Feb 12 • Categorized as Investments

by Mark Ford

We recently received an email from Jorge Izquierdo Jr., a subscriber, who complained that “all the material being covered [in The Palm Beach Letter] is for long-term investing. What about short term? I’ve been trying to free my family and myself from the chains of slavery for far too long now. Show me the truth.”

Jorge’s question reveals the problem I was trying to address in my essay above: behind his question lies the assumption that it is possible to acquire wealth through some “short-term” investment strategy that, for some reason, we have been hiding from him.

The idea that this can be done is the teensy-weensy lie I was debunking.

But I have good news for Jorge. He can unshackle himself from “financial slavery,” as he calls it, in a relatively short period of time. Jorge—or just about anyone for that matter—can achieve freedom from financial slavery in just a few years. It does not have to be a lifelong process.

If you are in this situation, here is what you must do:

First, you must reread the above essay and ask yourself if you are ready to believe me. Are you willing to give up the hope of getting rich quickly by investing? Are you willing to accept the fact that you won’t go from broke to being a millionaire by investing in the next Microsoft?

Furthermore, are you willing to believe me when I tell you that the true way to wealth is to follow all five wealth-building strategies I’ve outlined in my essay?

If you can’t honestly and completely answer “yes” to those questions, you might as well cancel your subscription right now and go buy yourself another investment newsletter that will tell you what you want to hear.

But if you are ready, then the next thing you need to do is think about what you mean by “financial slavery.”

What does that term mean? Most commonly it means two things:

  • You earn less than you spend.
  • You owe more than you own.

If you earn less than you spend, you are in a constant state of stress. You must put off or partially pay your bills. You must appease creditors. And all the while, your debt is mounting.

If you owe more than you own, then you can’t buy a house or lease a car or get a loan from anyone other than your parents. (And what if they are dead or tired of helping you… or don’t have the money?)

Because you are in so much trouble, you can’t even think about taking nice vacations or retiring someday. Instead, you have to worry about losing your job. So you keep working and reading investment newsletters. But as each month passes, your financial situation gets worse.

It’s a miserable existence. But it doesn’t have to last.
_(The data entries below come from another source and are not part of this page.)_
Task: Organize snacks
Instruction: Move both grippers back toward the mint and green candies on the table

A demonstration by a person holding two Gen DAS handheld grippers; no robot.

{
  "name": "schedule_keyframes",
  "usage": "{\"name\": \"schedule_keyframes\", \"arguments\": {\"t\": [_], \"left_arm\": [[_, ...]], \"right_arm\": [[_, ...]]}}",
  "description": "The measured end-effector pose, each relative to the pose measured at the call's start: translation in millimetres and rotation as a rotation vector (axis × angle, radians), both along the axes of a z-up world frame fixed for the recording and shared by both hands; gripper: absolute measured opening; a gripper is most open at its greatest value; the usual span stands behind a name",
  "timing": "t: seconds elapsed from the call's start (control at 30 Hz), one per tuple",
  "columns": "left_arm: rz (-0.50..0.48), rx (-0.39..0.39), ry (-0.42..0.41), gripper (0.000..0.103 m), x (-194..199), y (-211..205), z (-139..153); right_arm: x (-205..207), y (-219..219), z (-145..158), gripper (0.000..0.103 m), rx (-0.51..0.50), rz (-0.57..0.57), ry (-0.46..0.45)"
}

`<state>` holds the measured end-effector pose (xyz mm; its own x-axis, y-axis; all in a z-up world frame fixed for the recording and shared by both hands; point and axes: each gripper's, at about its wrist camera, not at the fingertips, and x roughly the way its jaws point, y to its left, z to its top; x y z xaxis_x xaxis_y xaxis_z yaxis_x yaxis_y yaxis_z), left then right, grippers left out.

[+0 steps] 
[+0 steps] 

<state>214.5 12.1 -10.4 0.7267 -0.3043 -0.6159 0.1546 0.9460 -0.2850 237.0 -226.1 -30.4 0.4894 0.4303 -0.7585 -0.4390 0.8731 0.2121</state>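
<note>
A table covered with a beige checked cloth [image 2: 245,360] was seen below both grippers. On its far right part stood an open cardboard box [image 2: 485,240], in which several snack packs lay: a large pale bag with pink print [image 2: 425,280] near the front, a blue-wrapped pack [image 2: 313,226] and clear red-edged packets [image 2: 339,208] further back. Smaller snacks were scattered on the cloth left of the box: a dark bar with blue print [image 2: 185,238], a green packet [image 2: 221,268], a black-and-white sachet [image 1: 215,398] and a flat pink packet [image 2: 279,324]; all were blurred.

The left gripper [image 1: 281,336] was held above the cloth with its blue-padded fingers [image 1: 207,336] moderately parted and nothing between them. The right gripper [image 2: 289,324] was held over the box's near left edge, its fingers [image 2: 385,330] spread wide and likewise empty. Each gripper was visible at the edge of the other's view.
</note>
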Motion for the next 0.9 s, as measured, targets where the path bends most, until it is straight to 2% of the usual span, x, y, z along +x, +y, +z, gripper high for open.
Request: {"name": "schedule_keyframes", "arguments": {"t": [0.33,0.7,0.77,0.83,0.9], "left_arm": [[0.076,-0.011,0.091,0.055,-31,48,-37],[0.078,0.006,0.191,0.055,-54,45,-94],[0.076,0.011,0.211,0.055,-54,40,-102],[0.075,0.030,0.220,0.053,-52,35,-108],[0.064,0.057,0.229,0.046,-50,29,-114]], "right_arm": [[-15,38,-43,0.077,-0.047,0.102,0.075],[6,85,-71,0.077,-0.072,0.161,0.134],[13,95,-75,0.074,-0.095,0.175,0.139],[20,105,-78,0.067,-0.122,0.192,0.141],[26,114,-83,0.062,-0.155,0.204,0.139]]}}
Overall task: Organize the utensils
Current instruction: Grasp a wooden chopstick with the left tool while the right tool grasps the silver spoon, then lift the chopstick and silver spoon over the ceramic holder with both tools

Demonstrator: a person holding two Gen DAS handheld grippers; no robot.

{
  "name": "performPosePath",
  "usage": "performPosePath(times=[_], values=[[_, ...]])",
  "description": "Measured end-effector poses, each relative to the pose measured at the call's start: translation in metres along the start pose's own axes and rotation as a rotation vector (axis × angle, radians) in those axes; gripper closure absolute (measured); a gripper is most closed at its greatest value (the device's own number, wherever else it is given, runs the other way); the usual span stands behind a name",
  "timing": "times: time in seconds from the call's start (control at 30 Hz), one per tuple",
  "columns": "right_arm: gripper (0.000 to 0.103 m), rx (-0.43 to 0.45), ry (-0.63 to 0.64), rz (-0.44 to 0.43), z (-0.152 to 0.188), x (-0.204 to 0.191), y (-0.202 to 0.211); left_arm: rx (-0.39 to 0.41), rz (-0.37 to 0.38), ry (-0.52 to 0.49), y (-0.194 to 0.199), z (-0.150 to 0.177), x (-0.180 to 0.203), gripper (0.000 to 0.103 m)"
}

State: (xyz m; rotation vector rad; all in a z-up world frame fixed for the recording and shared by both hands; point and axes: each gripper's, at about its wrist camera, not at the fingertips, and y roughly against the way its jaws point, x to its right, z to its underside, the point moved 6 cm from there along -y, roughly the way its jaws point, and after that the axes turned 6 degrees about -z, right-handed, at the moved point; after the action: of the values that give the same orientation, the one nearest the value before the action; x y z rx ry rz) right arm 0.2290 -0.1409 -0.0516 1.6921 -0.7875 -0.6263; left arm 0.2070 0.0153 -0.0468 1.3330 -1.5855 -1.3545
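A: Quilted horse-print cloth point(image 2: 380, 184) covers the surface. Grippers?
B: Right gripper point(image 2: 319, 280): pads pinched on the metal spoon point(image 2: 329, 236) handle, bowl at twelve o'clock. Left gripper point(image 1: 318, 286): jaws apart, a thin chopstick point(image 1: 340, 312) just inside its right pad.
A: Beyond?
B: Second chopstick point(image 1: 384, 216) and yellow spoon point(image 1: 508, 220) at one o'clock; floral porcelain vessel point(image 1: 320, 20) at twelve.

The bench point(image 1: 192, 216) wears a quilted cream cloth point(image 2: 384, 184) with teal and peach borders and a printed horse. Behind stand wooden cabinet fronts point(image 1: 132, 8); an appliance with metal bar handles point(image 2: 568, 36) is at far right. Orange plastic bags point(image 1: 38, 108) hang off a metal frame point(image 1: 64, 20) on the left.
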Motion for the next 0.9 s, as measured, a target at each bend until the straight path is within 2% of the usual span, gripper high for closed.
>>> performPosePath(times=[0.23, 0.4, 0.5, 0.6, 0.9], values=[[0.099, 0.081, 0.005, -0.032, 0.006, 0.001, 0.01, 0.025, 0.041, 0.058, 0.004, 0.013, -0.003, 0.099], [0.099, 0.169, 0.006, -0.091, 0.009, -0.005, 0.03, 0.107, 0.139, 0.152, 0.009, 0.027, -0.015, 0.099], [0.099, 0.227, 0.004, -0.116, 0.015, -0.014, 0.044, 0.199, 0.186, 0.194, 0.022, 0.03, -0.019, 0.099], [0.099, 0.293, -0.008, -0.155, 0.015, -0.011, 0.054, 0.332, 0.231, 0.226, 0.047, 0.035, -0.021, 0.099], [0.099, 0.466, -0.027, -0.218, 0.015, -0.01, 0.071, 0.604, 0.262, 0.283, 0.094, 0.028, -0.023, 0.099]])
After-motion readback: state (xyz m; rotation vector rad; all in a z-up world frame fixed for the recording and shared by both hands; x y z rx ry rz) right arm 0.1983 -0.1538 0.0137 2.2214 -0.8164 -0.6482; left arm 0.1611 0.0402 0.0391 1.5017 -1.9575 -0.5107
You can break the chains you feel attached to by simply recognizing and reversing the two “facts” mentioned above.

Problem #1: You earn less than you spend.

Solution: Spend less and earn more.

Spend Less

You can’t break the chains of slavery without hitting them hard with a big mallet. You won’t be able to gain the independence you want in a few years or less by cutting $10 here and $50 there.

My recommendation is to cut your expenses by 30% to 50%.

I know that sounds crazy. And it may be impossible in your case. But don’t dismiss the idea until you hear me out.

The primary factor in how much you spend every month is the neighborhood you live in. Your neighborhood creates the financial culture that presents the spending choices you make. If you live in a community of million-dollar homes, you will be looking at new BMWs and Audis when it comes to buying or leasing a car. When you go out to dinner, chances are, you’ll be spending more than a hundred dollars per couple.

Unless you live in a working-class neighborhood now, you can radically reduce your spending by moving into one.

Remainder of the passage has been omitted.